Now I'll implement the same functionality in node-get.

I'll provide each module with a give function to complement the get it already has. give can be used in the following way.

// capitalize.js
const capitalize = () => { /*function logic*/ }
give(capitalize)

First, I'll change the wrapperFunction to accept another parameter, give.

const wrap = moduleJS => (
  `((get, give) => {${moduleJS}})`
)

I'll implement give in the createGet function itself.

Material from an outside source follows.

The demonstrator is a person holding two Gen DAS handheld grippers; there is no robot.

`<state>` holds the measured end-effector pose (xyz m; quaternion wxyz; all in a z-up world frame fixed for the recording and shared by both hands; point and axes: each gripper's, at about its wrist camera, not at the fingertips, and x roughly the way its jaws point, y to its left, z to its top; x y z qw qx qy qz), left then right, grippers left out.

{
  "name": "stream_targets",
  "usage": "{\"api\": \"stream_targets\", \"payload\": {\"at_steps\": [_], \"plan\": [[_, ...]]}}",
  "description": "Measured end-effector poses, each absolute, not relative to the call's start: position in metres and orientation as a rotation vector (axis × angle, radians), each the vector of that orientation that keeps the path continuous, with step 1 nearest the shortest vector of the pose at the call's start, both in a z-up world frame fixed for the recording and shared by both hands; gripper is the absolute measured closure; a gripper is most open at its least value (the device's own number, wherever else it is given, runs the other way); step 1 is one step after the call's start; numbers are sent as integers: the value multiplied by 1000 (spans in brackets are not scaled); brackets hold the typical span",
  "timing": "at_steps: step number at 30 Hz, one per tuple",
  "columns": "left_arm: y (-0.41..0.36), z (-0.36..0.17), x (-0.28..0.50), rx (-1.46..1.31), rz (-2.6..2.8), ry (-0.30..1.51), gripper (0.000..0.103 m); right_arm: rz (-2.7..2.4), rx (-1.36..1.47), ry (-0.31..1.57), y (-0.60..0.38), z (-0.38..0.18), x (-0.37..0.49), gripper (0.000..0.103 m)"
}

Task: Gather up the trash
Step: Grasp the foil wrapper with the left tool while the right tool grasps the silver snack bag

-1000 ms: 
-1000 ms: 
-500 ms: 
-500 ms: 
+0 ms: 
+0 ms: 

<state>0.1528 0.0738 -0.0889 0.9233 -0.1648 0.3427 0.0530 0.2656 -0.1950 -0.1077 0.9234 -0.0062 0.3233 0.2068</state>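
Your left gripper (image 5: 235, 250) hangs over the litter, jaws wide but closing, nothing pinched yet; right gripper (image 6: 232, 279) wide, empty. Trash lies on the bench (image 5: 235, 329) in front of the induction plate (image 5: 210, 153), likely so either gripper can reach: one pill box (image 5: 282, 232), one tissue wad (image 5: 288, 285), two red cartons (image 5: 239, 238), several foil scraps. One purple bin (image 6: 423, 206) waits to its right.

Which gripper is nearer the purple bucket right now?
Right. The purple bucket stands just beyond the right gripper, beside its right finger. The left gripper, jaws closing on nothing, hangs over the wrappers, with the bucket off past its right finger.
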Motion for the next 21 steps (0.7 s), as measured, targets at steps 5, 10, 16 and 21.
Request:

const createGet = caller => {
  return filename => {
    const callersDirectory = path.dirname(caller);
    const filepath = path.resolve(callersDirectory, filename); // Paths resolved relative to caller's directory
    const loadedJS = fs.readFileSync(filepath);
    const wrappedJS = wrap(loadedJS)
    const newModule = vm.runInThisContext(wrappedJS);

    const newGet = createGet(filepath);

    let givenValue;
    const newGive = value => { givenValue = value }

    newModule(newGet, newGive); // Pass new give along side new get.

    return givenValue;
  }
}

It's very simple to implement give. It takes the value passed to it and assigns it to givenValue which is returned from the outer get function. This would mean that only the last give call from a module will take effect.

This completes my new module system and I feel quite clever!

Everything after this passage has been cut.